Brief Report

Bacterial Co-infection in H1N1 Influenza

By Carol A. Kemper, MD, FACP, Clinical Associate Professor of Medicine, Stanford University, Division of Infectious Diseases, Santa Clara Valley Medical Center. Dr. Kemper conducts research for GSK Pharmaceuticals, Abbott Laboratories, and Merck. This brief was originally published in the December issue of Infectious Disease Alert. At that time it was reviewed by Connie Price, MD, Assistant Professor, University of Colorado School of Medicine. Dr. Price reports no financial relationship to this field of study.

Source: CDC. Bacterial coinfections in lung tissue specimens from fatal cases of 2009 pandemic influenza A (H1N1) — United States, May-August 2009. MMWR 2009;58:1071-1074.

Data early on in the pandemic influenza outbreak suggested that most severely ill patients with influenza A were not suffering from bacterial co-infection. An initial MMWR report found no evidence of bacterial super-infection in 30 patients hospitalized in April-May 2009 with confirmed H1N1 in California, although 15 of 25 (60%) with chest radiographs had pulmonary infiltrates. Two-thirds had multilobar infiltrates and four patients required mechanical ventilation. A second report in MMWR this summer described an additional 10 patients with H1N1 influenza requiring critical care in Michigan lacking evidence of bacterial pneumonia.

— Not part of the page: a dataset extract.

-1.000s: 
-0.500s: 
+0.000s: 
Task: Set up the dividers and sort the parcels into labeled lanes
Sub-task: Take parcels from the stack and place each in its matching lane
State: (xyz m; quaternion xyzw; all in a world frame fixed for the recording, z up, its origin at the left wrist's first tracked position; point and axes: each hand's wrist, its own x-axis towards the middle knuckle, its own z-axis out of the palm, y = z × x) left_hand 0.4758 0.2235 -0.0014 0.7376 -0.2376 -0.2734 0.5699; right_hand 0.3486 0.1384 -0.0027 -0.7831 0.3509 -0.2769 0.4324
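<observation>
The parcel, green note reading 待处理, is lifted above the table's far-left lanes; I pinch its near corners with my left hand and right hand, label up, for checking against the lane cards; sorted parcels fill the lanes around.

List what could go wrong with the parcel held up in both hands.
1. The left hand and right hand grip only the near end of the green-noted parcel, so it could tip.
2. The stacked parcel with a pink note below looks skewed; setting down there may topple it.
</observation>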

These reports may have been misleading, insomuch as causative agents of pneumonia are difficult to identify, even under optimal circumstances. Newer data, based on autopsy specimens, suggest that nearly one-third of patients with fatal H1N1 illness have evidence of super-infecting bacterial pneumonia. Respiratory specimens (lung, trachea, and large-airway specimens) collected at autopsy from 77 patients with laboratory-confirmed fatal H1N1 infection were evaluated for evidence of bacterial infection. This included tissues stains, immuno-histochemical antibody testing for various bacterial pathogens (including antibodies to S. pneumoniae, S. pyogenes, S. aureus, H. influenza, but not Legionella spp.), and PCR-based assays to further characterize streptococcal and pneumococcal infection. H1N1 infection was confirmed in 41 of the patients before death and identified in 36 patients post-mortem.

Of the 77 fatal cases of H1N1 infection submitted for analysis, 22 (29%) had histopathological, immunohistochemical, and molecular evidence of bacterial pneumonia.

Streptococcus pneumoniae was the most frequently identified pathogen, occurring in 10 persons (13%), followed by S. aureus (9.1%), S. pyogenes (7.8%), S. mitis (2.6%), and H. influenza (1.3%). Multiple bacterial pathogens were found in four patients (5%). The mean age at death was 31 (range, 2 months to 56 years), and half were male. The median duration of illness, available for 17 of the patients, was 6 days (range, 1-25 days). Fourteen had received some kind of medical care, at least seven had received antibiotics, and eight had been hospitalized. In 21 patients for whom this kind of information was available, 16 had significant underlying medical conditions known to increase the risk for severe influenza infection (five were described as obese, two with diabetes, asthma, and Down syndrome, and one with HIV infection).

The presence of bacterial pneumonia in nearly one-third of patients with fatal H1N1 infection should be viewed as a minimum estimate of the risk of bacterial super-infection in such patients. Even with the best techniques, super-infecting bacterial pneumonia in patients with viral pneumonia or ARDS may be difficult to confirm. Based on these data, empirical antibacterial therapy should be considered for critically ill patients with influenza, at least until their respiratory status has stabilized or improved. An agent with activity against MRSA should be considered, especially in persons at risk.